**Assignment**
Pull every line containing "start" out of the listing below.

**Raw data**
* * * * *

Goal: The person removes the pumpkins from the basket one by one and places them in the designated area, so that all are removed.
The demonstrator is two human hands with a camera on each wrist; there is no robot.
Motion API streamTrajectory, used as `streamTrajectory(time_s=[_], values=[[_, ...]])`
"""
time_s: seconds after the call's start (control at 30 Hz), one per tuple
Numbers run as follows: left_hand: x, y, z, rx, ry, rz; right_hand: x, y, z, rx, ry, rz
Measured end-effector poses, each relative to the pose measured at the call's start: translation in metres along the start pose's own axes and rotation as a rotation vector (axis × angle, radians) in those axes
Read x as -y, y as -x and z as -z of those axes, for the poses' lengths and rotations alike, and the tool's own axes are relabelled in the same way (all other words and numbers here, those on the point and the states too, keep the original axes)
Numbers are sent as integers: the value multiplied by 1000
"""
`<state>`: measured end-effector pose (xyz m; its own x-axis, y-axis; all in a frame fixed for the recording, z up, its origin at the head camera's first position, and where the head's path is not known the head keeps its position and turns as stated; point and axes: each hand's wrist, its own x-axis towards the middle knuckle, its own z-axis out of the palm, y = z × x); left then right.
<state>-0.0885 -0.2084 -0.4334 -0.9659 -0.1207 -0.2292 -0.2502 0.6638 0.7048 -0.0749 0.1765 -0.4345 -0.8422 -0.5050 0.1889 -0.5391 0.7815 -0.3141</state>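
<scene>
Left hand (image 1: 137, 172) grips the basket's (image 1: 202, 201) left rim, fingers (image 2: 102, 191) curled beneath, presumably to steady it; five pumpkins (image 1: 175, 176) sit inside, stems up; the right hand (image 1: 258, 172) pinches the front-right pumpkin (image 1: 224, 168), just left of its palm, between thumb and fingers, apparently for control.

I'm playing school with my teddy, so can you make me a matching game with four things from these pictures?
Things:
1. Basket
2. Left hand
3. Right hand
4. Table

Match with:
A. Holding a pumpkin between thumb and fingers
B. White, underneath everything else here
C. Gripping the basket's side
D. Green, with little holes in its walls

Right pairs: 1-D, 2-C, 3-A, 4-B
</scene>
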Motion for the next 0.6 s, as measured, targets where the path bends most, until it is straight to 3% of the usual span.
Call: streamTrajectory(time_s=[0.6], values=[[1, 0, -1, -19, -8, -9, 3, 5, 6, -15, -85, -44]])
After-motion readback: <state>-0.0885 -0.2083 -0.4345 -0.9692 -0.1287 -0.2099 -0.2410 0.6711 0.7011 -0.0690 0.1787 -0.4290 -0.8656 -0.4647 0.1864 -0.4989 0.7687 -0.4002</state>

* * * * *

**Worked solution**
time_s: seconds after the call's start (control at 30 Hz), one per tuple
Measured end-effector poses, each relative to the pose measured at the call's start: translation in metres along the start pose's own axes and rotation as a rotation vector (axis × angle, radians) in those axes

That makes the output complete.